Speaking at the Australian College Industrial Association conference in Adelaide, Sheehy said universities in Australia were dealing with an unmatched compliance problem, with some organizations now needed to adhere to as numerous as 300 different legal, regulative and reporting obligations.
“Over the previous couple of years, universities have experienced a significant escalation in regulative concern, political analysis and government intervention,” he stated in a speech on May 21.
“There is now a growing sense throughout the sector that practically every problem facing Australia eventually lands on the desk of a university vice-chancellor– migration, real estate, foreign policy, social cohesion, AI, campus culture, student security, psychological health … the list goes on.”
“With every new concern comes another evaluation, another reporting process, another framework, another assurance mechanism, another ministerial instructions, another regulator,” he said.

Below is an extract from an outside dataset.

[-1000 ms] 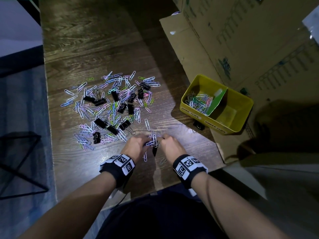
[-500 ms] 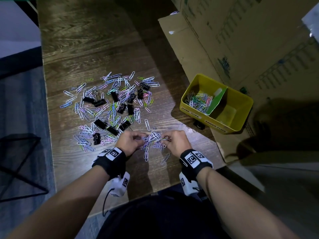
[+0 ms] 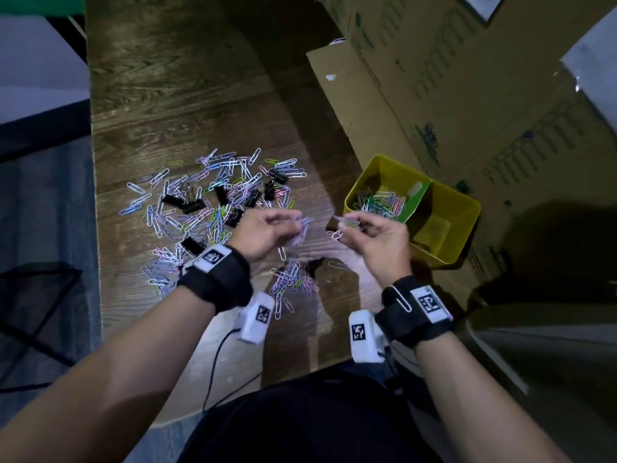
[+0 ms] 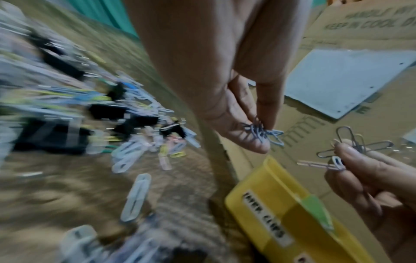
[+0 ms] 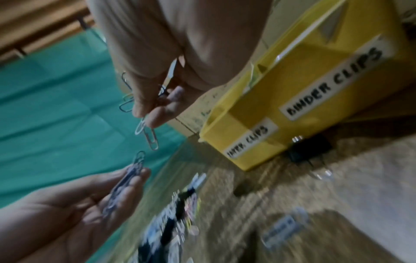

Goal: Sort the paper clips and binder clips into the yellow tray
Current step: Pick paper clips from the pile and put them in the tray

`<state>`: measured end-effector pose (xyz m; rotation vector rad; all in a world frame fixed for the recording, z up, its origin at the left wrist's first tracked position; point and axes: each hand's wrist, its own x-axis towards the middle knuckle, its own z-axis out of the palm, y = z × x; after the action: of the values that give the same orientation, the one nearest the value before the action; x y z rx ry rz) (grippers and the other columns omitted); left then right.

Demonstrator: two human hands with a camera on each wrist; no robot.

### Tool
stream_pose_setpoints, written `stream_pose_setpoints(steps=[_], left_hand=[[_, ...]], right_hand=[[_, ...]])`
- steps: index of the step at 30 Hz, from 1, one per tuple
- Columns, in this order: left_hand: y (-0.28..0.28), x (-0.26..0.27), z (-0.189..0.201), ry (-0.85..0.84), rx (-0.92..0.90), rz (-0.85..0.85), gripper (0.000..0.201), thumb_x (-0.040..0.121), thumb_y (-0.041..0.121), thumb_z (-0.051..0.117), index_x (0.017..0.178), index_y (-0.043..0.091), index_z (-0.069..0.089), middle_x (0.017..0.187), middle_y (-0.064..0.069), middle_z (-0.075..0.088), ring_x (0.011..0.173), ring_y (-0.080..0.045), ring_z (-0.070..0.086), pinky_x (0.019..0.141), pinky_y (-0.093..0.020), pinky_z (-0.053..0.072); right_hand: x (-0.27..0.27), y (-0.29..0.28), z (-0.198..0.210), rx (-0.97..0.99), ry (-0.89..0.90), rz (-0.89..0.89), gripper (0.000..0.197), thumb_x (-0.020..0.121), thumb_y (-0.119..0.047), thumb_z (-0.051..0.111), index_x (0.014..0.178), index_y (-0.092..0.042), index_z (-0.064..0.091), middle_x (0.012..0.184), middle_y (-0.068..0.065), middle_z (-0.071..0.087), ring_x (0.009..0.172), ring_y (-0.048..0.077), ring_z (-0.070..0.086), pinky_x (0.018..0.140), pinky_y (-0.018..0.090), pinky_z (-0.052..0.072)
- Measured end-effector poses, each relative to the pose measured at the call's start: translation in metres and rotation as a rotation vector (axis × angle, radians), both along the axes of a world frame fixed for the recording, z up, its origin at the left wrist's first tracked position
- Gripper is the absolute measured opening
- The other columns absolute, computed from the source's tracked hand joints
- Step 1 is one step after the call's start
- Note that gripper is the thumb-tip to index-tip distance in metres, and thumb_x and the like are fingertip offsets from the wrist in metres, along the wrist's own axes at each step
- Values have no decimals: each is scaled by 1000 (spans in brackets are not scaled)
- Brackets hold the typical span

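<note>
My left hand pinches a bunch of paper clips above the table. My right hand pinches a few more paper clips, just left of the yellow tray. A green divider splits the tray. Its left compartment holds paper clips. Labels on its front wall read "clips" and "binder clips". A big heap of coloured paper clips and black binder clips covers the table to the left. A smaller heap lies under my hands.
Cardboard boxes stand behind and to the right of the tray. One black binder clip lies on the table against the tray's front. A loose paper clip hangs on my right wristband. The table's left edge drops to grey floor.
Both hands have risen off the table with paper clips pinched in them and have drawn apart, the right towards the tray. A small heap stays where they were gathering.
</note>
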<state>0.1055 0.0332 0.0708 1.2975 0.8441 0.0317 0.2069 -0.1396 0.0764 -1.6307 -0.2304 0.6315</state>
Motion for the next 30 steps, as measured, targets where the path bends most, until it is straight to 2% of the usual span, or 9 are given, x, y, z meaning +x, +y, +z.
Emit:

With every new issue comes another review, another reporting process, another structure, another guarantee mechanism, another ministerial direction, another regulator
Luke Sheehy, Universities Australia
Sheehy argued that increasing federal government oversight was diverting resources away from universities’ core missions.
“Every hour invested feeding those systems is an hour not spent on mentor, research study or supporting students.”
He said the sector was going into “a brand-new period of higher education policy in Australia”, specified by “stewardship, intervention, oversight and increasingly guideline”.
The remarks come weeks after legislation officially established the Australian Tertiary Education Commission (ATEC), an essential suggestion of the Universities Accord that has been tasked with supplying long-term stewardship of Australia’s tertiary education system.
The body will assist supervise moneying arrangements, mission-based compacts and efforts to enhance paths between college and employment training.
Sheehy said Universities Australia had actually supported the development of ATEC and “pressed hard to reinforce it”, arguing the sector required long-lasting thinking and stability.
While stressing that the sector supports reform, Sheehy said universities were concerned that ATEC might end up being another layer of bureaucracy.
“The sector does not require another body including duplication, reporting obligations and administrative problem,” he stated.
“It needs a body capable of simplifying the system, reducing overlap, driving much better co-ordination between agencies and assisting raise college out of the political cycle and into a more stable, long-lasting national structure.”
“The ATEC needs to be a steward of the system,” he stated. “Not a controller of organizations.”
In Adelaide, Sheehy alerted versus a “more interventionist design” of higher education governance.
“Universities are not departments of state,” he stated. “They are independent organizations … with their own objectives, knowledge and statutory responsibilities. That independence matters.”
“What we are seeing emerge is a lot more interventionist model where government significantly desires presence, influence and utilize over how universities run. When autonomy is deteriorated, it’s extremely challenging to get it back.”
He alerted that “stewardship can not become central preparation” which “coordination can not end up being regulatory overreach”.
Sheehy also pushed back against the concept that guideline alone can drive sector reform.
“You can not compliance-framework your method to innovation,” he stated. “You can not manage universities into boldness. And you can not develop internationally competitive universities while treating them like delivery agencies of government.”
He stated the system had actually become “too complex, too duplicative and too heavy”, adding that “right now, our sector feels the balance is incorrect”.